What this task involves — Extract the whole listing as it stands. Do not include the pictures.

____

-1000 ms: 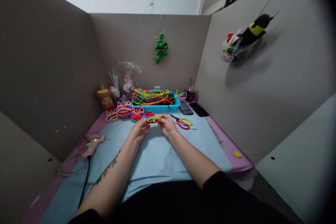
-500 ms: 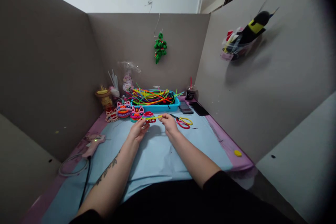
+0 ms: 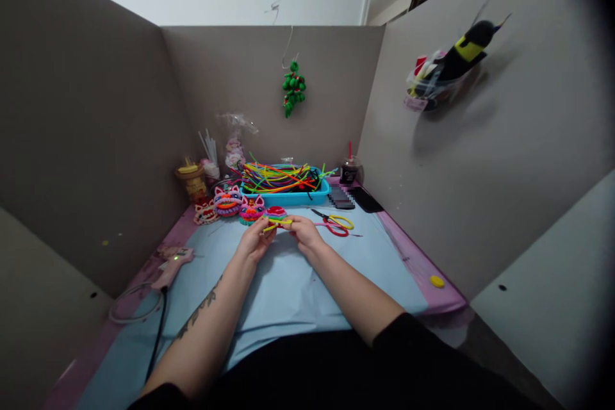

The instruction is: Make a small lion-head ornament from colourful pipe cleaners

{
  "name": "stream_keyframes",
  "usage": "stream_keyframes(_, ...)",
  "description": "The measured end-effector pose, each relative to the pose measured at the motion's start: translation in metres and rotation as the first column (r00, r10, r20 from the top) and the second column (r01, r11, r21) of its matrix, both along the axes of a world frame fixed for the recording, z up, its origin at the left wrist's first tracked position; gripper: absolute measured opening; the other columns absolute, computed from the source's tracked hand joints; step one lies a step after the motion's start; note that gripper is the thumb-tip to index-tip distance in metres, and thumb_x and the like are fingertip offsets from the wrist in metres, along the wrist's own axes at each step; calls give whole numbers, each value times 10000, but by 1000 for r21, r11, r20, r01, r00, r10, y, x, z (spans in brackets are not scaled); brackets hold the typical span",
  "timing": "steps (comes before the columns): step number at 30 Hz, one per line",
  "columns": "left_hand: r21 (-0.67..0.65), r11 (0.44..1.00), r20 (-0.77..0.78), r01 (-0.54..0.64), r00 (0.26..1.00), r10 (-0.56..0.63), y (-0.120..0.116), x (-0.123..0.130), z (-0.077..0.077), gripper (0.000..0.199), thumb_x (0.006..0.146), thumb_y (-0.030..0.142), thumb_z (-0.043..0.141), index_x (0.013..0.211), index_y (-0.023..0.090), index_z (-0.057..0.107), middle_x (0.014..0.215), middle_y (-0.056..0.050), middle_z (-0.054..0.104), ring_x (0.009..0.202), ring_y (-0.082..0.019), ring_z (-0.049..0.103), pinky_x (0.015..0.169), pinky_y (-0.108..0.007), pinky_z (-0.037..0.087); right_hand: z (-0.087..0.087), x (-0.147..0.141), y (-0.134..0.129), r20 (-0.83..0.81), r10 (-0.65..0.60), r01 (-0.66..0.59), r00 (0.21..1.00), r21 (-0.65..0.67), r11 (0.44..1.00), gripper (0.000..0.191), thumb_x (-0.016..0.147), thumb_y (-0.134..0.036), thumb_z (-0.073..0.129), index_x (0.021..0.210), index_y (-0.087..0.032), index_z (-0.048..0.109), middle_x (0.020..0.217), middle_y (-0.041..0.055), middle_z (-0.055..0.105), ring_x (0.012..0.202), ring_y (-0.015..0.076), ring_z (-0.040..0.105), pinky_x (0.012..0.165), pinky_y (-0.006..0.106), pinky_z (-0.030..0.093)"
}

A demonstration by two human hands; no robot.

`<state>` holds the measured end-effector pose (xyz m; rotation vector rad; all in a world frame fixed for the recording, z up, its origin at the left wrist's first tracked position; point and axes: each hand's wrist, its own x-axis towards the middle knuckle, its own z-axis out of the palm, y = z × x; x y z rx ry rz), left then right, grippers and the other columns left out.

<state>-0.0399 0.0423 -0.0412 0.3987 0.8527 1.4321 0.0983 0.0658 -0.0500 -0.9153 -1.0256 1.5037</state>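
Between my two hands is a thin yellow pipe cleaner (image 3: 283, 222), bent back on itself. My left hand (image 3: 254, 242) is closed on its left part, with thumb and fingertips pinched together. My right hand (image 3: 303, 233) pinches it from the other side. Just behind the fingers shows a red and pink fuzzy piece (image 3: 275, 211); I cannot tell whether it is held or lies on the table. Beside it, to the left, sits a pink fuzzy animal-face piece (image 3: 252, 207), with a purple and orange one (image 3: 227, 200) farther left.
A blue tray (image 3: 288, 199) of coloured pipe cleaners stands behind my hands. Scissors (image 3: 340, 223) with yellow and red handles lie to the right, near a dark phone (image 3: 366, 200). A pink glue gun (image 3: 173, 264) with its cable rests at left. Grey partitions (image 3: 269, 90) enclose the table.
My right hand has moved left, closer to my left hand. The yellow pipe cleaner, stretched nearly straight before, is now bent over.
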Motion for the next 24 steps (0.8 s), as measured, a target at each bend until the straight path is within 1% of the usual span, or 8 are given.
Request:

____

Exercise response —
-1000 ms: 
-500 ms: 
+0 ms: 

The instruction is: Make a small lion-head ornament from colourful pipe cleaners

{
  "name": "stream_keyframes",
  "usage": "stream_keyframes(_, ...)",
  "description": "The measured end-effector pose, each relative to the pose measured at the motion's start: translation in metres and rotation as the first column (r00, r10, r20 from the top) and the second column (r01, r11, r21) of its matrix, both along the axes of a world frame fixed for the recording, z up, its origin at the left wrist's first tracked position; gripper: absolute measured opening; the other columns absolute, computed from the source's tracked hand joints; step one lies a step after the motion's start; note that gripper is the thumb-tip to index-tip distance in metres, and thumb_x and the like are fingertip offsets from the wrist in metres, along the wrist's own axes at each step; calls give whole numbers, each value times 10000, but by 1000 for r21, r11, r20, r01, r00, r10, y, x, z (spans in brackets are not scaled); brackets hold the typical span",
  "timing": "steps (comes before the columns): step number at 30 Hz, one per line",
  "columns": "left_hand: r21 (-0.67..0.65), r11 (0.44..1.00), r20 (-0.77..0.78), r01 (-0.54..0.64), r00 (0.26..1.00), r10 (-0.56..0.63), y (-0.120..0.116), x (-0.123..0.130), z (-0.077..0.077), gripper (0.000..0.199), thumb_x (0.006..0.146), thumb_y (-0.030..0.142), thumb_z (-0.043..0.141), index_x (0.013..0.211), index_y (-0.023..0.090), index_z (-0.057..0.107), middle_x (0.014..0.215), middle_y (-0.056..0.050), middle_z (-0.054..0.104), ring_x (0.009..0.202), ring_y (-0.082..0.019), ring_z (-0.049..0.103), pinky_x (0.015..0.169), pinky_y (-0.108..0.007), pinky_z (-0.037..0.087); right_hand: z (-0.087..0.087), x (-0.147..0.141), y (-0.134..0.129), r20 (-0.83..0.81), r10 (-0.65..0.60), r01 (-0.66..0.59), r00 (0.21..1.00), r21 (-0.65..0.67), r11 (0.44..1.00), gripper (0.000..0.191), thumb_x (-0.016..0.147), thumb_y (-0.134..0.036), thumb_z (-0.073..0.129), index_x (0.021..0.210), index_y (-0.087..0.032), index_z (-0.048..0.109), middle_x (0.020..0.217), middle_y (-0.041..0.055), middle_z (-0.055..0.105), ring_x (0.012..0.202), ring_y (-0.015..0.076), ring_z (-0.040..0.105), pinky_x (0.012..0.165), pinky_y (-0.006..0.106), pinky_z (-0.030..0.093)"
}

A demonstration by two human hands; no robot.

`<state>` holds the measured end-effector pose (xyz m; rotation vector rad; all in a world frame fixed for the recording, z up, its origin at the left wrist's first tracked position; point and axes: each hand's wrist, its own x-axis towards the middle knuckle, its own z-axis out of the palm, y = z × x; x y z rx ry rz), left then right, grippers and the other columns left out.

<state>-0.0399 0.0423 -0.0412 0.3987 0.8527 1.4321 0.0983 0.0658 -0.0500 -0.9153 -1.0256 1.5037</state>
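Between my two hands is a thin yellow pipe cleaner (image 3: 283, 222), bent back on itself. My left hand (image 3: 254, 242) is closed on its left part, with thumb and fingertips pinched together. My right hand (image 3: 303, 233) pinches it from the other side. Just behind the fingers shows a red and pink fuzzy piece (image 3: 275, 211); I cannot tell whether it is held or lies on the table. Beside it, to the left, sits a pink fuzzy animal-face piece (image 3: 252, 207), with a purple and orange one (image 3: 227, 200) farther left.
A blue tray (image 3: 288, 199) of coloured pipe cleaners stands behind my hands. Scissors (image 3: 340, 223) with yellow and red handles lie to the right, near a dark phone (image 3: 366, 200). A pink glue gun (image 3: 173, 264) with its cable rests at left. Grey partitions (image 3: 269, 90) enclose the table.
My right hand has moved left, closer to my left hand. The yellow pipe cleaner, stretched nearly straight before, is now bent over.
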Motion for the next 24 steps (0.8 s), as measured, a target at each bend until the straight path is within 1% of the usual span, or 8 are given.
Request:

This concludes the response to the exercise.